Indonesia terancam sanksi FIFA.
Sungguh kalimat di atas tadi membuat bulu bergidik. Penggila sepakbola sudah merasakan sanksi FIFA tersebut pada 2015. Kisruh dualisme di tubuh PSSI mengakibatkan pemerintah turun tangan dan membekukan induk organisasi olahraga tertua di Indonesia tersebut.
Merasa wewenangnya diintervensi, FIFA lantas memberikan sanksi pada Indonesia. Indonesia tidak dapat mengikuti turnamen resmi internasional. Pemain pun banyak yang menganggur.
Walau kemudian sanksi tersebut akhirnya dicabut, namun ada kekhawatiran tersendiri bagi pihak yang terlibat dalam sepakbola. Khususnya suporter. Saat ini walaupun memang masih perlu banyak perbaikan di sana-sini, namun Liga 1 sebenarnya berjalan dengan baik.
Suporter enggan untuk berpisah dengan kompetisi resmi dan trauma dengan kompetisi-kompetisi yang memakai nama pejabat atau nama produk kopi sachetan.

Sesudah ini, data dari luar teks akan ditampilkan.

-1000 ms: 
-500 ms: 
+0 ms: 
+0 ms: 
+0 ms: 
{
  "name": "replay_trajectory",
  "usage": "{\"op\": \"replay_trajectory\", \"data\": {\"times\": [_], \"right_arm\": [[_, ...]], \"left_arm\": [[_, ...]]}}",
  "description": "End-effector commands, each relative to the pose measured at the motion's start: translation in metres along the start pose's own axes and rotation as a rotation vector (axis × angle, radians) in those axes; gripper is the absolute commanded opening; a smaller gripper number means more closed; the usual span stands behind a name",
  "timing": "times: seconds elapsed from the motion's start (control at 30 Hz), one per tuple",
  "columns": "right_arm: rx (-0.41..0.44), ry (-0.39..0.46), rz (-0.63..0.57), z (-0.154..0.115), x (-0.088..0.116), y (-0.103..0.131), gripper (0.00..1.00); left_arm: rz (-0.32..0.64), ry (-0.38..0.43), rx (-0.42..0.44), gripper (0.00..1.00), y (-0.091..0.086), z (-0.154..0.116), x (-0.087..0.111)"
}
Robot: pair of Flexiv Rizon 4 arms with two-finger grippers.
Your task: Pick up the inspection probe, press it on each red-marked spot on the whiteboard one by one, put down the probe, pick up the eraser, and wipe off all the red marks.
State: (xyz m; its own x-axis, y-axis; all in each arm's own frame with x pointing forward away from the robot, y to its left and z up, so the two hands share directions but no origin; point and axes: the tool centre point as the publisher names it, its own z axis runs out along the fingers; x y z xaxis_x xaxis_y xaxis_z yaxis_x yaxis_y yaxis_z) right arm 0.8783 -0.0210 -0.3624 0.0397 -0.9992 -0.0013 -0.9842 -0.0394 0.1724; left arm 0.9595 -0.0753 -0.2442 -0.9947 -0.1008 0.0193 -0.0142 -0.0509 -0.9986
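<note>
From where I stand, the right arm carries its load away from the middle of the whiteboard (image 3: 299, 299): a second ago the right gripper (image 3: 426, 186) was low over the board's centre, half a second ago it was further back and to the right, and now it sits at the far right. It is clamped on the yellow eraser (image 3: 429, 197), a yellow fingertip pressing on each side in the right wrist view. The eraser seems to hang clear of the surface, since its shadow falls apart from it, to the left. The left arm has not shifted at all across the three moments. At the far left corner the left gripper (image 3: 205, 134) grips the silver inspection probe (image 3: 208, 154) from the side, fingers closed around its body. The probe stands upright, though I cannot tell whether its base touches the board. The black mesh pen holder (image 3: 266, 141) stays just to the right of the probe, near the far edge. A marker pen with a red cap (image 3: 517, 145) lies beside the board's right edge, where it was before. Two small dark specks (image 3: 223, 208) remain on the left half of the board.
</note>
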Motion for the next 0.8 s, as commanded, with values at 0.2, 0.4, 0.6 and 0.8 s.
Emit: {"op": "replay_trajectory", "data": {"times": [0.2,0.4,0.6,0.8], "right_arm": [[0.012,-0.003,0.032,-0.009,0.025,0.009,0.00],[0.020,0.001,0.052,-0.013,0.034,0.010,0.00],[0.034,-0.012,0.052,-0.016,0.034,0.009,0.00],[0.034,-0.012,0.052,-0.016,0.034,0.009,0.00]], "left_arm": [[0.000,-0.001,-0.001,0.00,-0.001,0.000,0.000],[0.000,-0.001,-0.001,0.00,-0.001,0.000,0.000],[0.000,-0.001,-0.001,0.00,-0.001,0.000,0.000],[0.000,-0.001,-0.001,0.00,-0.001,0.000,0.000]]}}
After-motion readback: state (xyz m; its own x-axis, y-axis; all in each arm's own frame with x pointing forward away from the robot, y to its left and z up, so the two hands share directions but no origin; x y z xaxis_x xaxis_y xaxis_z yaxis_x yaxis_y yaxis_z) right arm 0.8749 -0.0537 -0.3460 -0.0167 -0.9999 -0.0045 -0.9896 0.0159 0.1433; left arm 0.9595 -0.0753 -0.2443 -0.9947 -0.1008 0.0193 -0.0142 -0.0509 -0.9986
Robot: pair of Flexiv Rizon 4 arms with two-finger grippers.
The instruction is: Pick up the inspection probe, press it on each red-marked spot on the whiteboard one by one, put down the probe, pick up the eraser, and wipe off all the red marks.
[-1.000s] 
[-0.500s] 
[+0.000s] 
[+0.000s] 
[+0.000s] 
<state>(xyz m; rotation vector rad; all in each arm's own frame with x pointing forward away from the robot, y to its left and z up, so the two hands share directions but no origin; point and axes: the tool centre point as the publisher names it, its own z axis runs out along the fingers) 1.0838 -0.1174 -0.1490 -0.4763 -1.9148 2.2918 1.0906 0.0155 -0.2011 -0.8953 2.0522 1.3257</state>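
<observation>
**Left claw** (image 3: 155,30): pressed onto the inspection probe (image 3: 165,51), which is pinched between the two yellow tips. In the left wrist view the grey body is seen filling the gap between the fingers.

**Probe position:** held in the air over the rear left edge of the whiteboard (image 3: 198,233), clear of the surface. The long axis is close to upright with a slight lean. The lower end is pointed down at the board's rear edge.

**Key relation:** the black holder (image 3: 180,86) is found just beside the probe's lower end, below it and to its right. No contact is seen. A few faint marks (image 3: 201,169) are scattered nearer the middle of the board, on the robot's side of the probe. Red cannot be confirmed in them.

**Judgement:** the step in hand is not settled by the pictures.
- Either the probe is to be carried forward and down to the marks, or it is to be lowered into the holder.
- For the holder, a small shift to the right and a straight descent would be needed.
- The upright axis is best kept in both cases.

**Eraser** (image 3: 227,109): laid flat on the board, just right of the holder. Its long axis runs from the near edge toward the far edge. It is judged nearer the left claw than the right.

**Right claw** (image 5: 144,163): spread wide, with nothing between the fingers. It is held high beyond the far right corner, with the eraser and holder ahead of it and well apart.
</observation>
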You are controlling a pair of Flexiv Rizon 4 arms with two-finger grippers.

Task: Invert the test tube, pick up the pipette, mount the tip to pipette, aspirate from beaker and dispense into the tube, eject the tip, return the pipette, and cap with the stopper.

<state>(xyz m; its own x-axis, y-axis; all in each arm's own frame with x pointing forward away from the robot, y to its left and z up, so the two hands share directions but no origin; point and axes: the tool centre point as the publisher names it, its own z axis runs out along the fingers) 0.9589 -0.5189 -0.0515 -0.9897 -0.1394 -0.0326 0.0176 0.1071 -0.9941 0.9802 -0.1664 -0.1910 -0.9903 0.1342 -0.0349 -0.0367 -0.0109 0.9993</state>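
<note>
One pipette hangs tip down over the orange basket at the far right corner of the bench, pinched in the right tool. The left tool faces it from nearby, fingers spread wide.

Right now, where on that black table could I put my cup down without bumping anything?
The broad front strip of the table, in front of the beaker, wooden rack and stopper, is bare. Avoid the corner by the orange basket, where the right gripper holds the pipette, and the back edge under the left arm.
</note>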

Karenanya, ketika tiba-tiba muncul kata “sanksi FIFA” bagaikan mendengar kata “awas nanti diculik” pada era Orde Baru.
Jika dilihat lagi, maka terlihat secara jelas bagaimana inkonsistensi FIFA dan induk organisasi sepakbola kebanyakan di dunia. FIFA sangat bergerak cepat jika merasa wewenangnya diganggu. Sejauh ini FIFA lebih sering memberi sanksi pada negara-negara yang pemerintahnya turut ikut campur.
Nigeria, salah satu raksasa sepakbola Afrika, pernah mendapatkan sanksi FIFA pada 2010. Alasannya: intervensi pemerintah.
Pakistan, juga pernah mendapat sanksi FIFA. Bahkan dua kali yakni pada 2017 dan 2022. Yang pertama karena melanggar statuta FIFA. Yang kedua karena waktu itu kantor Federasi Sepakbola Pakistan (PFF) diambil alih oleh kelompok politik Komite Normalisasi.
Serupa dengan Pakistan, tetangga mereka yakni India juga pernah mendapat sanksi FIFA pada 2022. FIFA merasa pemerintah India melakukan intervensi dengan membubarkan Federasi Sepakbola India (AIFF).
Dan masih ada deretan sanksi bagi FIFA kepada beberapa negara. Anehnya, rata-rata karena alasan “intervensi pemerintah”.
Lucunya, pada 2022 FIFA menjatuhkan sanksi kepada Zimbabwe terkait adanya intervensi yang dilakukan oleh Komisi Olahraga dan Rekreasi Zimbabwe (SRC) terhadap Federasi Sepakbola Zimbabwe (ZIFA) karena pada saat itu terjadi pelecehan seksual terhadap wasit wanita.